Measurements to capture

  • All EvalReport fields above.
  • Per-category breakdown: irregular-verb category accuracy, regular-verb accuracy, OOS-decline accuracy.
  • A histogram of turns and tool_calls across the 30 prompts.
  • A per-prompt latency scatter.

Acceptance

  • data/eval/phase-32-grammar-tutor.yaml has ~30 entries spanning all 6 categories above.
  • scripts/eval_grammar_tutor.py runs to completion on Borja's CPU in ≤ 90 s.
  • Re-running the harness with the same seed produces byte-identical traces.jsonl.
  • All seven DoD thresholds pass (or the harness exits non-zero with a clear failure summary).
  • The trace JSON-line schema matches the portal's expected format.
  • The eval set is published under data/eval/ and tracked by DVC (dvc add data/eval/phase-32-grammar-tutor.yaml) so the version is reproducible.

Pitfalls to expect

  • Forgetting the seed: two runs disagree on a couple of prompts because Mini-GPT's sampler is non-deterministic.

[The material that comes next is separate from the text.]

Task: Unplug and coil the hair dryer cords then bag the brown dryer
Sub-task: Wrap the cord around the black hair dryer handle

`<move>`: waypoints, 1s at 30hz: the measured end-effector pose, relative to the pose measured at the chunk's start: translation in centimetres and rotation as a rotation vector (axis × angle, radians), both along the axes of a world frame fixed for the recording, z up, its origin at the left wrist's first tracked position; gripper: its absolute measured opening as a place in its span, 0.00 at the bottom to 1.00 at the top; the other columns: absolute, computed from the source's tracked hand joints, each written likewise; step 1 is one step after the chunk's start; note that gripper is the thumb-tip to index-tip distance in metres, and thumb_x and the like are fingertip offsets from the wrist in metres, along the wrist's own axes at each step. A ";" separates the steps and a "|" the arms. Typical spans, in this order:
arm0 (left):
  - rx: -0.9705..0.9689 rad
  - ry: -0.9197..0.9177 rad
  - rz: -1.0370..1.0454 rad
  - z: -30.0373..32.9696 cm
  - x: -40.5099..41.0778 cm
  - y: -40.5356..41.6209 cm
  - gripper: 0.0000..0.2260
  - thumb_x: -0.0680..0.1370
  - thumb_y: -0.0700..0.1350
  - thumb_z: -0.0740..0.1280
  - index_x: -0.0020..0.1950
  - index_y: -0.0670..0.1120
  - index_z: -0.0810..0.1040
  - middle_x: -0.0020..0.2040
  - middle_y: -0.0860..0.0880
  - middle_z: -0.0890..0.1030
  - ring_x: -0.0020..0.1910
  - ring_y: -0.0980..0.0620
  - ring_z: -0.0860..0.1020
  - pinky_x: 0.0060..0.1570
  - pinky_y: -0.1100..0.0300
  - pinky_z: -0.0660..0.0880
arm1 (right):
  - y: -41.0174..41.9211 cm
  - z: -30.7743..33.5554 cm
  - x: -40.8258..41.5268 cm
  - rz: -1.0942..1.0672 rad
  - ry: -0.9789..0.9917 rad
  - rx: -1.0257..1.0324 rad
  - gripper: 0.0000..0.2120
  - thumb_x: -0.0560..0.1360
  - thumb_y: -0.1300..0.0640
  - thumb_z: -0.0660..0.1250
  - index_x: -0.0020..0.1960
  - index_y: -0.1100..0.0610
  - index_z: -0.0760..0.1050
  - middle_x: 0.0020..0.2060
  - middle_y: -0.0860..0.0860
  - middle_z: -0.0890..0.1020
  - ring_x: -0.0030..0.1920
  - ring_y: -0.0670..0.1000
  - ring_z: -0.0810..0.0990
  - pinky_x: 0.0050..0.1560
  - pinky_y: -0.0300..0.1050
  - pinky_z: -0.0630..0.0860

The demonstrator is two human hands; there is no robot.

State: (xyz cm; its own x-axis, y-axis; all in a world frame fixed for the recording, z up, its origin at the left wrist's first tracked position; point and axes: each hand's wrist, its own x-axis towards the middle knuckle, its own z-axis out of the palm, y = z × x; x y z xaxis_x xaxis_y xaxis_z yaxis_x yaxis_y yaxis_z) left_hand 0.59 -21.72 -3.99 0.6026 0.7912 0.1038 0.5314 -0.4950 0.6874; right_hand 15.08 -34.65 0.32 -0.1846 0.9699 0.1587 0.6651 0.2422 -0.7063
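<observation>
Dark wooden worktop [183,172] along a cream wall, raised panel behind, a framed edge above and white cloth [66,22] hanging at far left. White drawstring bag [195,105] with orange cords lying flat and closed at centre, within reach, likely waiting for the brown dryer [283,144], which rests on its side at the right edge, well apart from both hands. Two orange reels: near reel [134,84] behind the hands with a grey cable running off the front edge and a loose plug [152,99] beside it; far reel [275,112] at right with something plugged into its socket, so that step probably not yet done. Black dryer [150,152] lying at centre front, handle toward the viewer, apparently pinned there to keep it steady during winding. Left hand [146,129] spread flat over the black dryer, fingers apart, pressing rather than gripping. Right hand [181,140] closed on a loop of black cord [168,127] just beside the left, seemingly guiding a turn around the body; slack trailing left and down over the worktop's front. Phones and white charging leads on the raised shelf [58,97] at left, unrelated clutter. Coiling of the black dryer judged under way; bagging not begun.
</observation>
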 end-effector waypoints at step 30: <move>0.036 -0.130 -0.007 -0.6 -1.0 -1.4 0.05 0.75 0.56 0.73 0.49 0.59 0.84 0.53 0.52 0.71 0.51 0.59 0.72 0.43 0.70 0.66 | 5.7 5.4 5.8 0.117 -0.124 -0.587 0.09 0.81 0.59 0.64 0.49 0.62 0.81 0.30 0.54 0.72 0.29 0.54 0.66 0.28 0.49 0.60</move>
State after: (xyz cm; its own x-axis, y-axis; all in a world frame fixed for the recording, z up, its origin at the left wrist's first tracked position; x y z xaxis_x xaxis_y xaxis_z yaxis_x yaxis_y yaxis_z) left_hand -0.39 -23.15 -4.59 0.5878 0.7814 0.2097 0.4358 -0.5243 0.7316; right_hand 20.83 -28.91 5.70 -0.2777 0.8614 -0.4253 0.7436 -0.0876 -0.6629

Set temperature=0.0 for eval runs; if a prompt fails at T=0, that's the real signal.
  • Counting OOS-declines as failures: an out-of-scope prompt ("conjugate swim") the agent correctly declines is a SUCCESS, not a failure. The declined metric is separate from failed. Most evaluators conflate them — be careful here.
  • Whitelist creep on spanish synonyms: tempting to whitelist corrió, corría, correría all for corrió. Resist. Add synonyms one at a time as you encounter false negatives; document each addition in the YAML with a comment.
  • Trace log size: ~30 traces × ~5 KiB each = 150 KiB per run. Don't commit traces; they're experiment artifacts (.gitignore experiments/).

Cross-references

  • docs/phase-20-evaluation-harness/ — the eval harness pattern reuses Phase 20's structure for grammar tasks.
  • src/miniportal/BLUEPRINT.md §"Exam scoring" — the contract this harness must converge with.
  • docs/extension-track/X3-rlhf-dpo/lab/01-dpo-on-grammar-tutor.md — DPO uses this harness as the reward signal; the metrics here become the DPO objective.

Next: with the harness green, write PHASE_32_REPORT.md summarizing the agent's score on the 30 prompts and reflect on which categories needed which Phase 26-31 components most.